Preview 2018: Previewing and looking ahead to the Georgia State Panthers season with what you need to know.
Preview 2018: Georgia State Panthers
It was a great year. Now it’s time to start beating the good teams.
That’s how a reboot and a culture change is supposed to work.
Georgia State moved into its new stadium with its new head coach and a renewed energy, and it all went better than anyone could’ve reasonably asked for going 7-5 with the first bowl victory in school history.
Second-year head man Shawn Elliott still has to put his stamp on the program, he still needs time for his recruits to mature, and he has to establish Georgia State as a growing Sun Belt power. 2017 can’t be a one-off, but that comes with starting to beat the teams that can actually play.
Half of the battle in the Sun Belt is not gacking against the miserable teams. Georgia State was one of those teams for a few years, but in 2017, it was able to win six regular season games against six teams that failed to win more than four games.
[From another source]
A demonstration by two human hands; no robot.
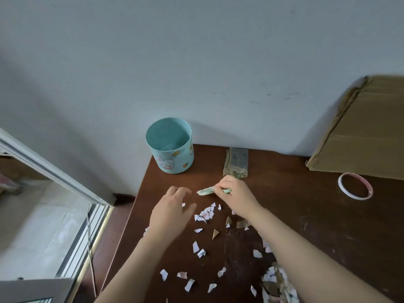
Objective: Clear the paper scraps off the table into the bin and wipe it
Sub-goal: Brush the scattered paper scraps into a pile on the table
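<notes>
Your right grip [236,197] was closed around a small green tool [204,191] with a toothed edge. Fingers were curled over its handle end, and the toothed end poked out to the left, low over the tabletop [295,204]. Couldn't tell if the tool touched the wood.

Your left grip [170,213] was open and held nothing, fingers loosely spread, palm down, just left of the tool's tip. Couldn't tell if it touched the surface either.

Paper scraps [205,214] lay scattered on the tabletop: a tight cluster between your two wrists, looser bits nearer you, and a thicker pile by the near edge under your right forearm. A few brownish triangular bits were mixed in.

The bin [172,158], a teal round one with cartoon stickers, stood upright at the far left corner of the tabletop against the wall [196,62]. You could see its floor and no scraps on it.

A folded cloth [237,162] lay just right of the bin, near your right knuckles. A tape roll [340,184] lay flat far right, near a cardboard box [367,136] that leaned at the wall
</notes>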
There might have been a misstep against Tennessee State to open things up, but for the most part, the Panthers did what they needed to do before taking down WKU in the Cure Bowl. Along with the opener, though, they also lost at home to a bad Idaho team – that can’t happen this year with this schedule.
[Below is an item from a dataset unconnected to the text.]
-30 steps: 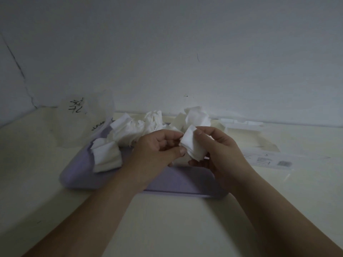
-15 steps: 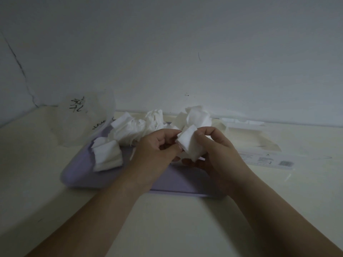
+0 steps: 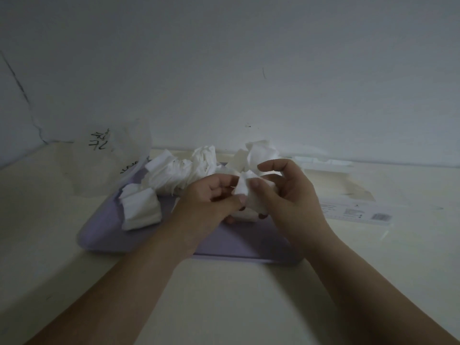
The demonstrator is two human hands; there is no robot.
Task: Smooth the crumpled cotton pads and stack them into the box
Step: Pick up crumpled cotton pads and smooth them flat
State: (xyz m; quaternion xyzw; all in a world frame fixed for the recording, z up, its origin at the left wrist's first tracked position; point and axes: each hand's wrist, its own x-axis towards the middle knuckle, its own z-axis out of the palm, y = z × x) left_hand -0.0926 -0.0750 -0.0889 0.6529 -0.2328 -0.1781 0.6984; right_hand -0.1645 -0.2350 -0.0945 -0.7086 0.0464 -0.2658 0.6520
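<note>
Dimly, left hand [image 3: 211,199], right hand [image 3: 290,195], pad [image 3: 245,192] half-hidden

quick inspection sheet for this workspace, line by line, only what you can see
surface: cream table, dimly lit.
job's things: crumpled cotton pads heaped on a lilac tray; a folded pad lies apart at the heap's left; one held pad is between the hands.
clutter: clear plastic bag with black writing, back left; flat white carton with a barcode label, right.
grippers: left hand and right hand both pinch the held pad above the tray.
cables: nothing seen
surroundings: plain pale wall, with a dark crack at the left.
</note>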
It’s okay to lose to a Penn State last year, and have problems with an NC State this season, but to move forward, there has to be a big win on the road over a Troy, or an Appalachian State, or an Arkansas State.
Elliott and the Panthers established themselves last season, but they have to keep the momentum going now, and be better.
The improvement has to start on the offensive side of the ball. The passing game worked fine, but there wasn’t much of a ground game, and scoring points at times was like pulling teeth.
With a defense that should be good enough to get by – but has some issues of its own coming into the season, like bulk up front and experience in the secondary – the Panthers can’t take that next step by averaging just 20 points per game.
Elliott is always going to be the high-energy type who’s always demanding the positive, and he’s got a chance to turn this into his program and make it amazing.
To be one of the big guys, you have to beat the big guys. Or, at least, one of them.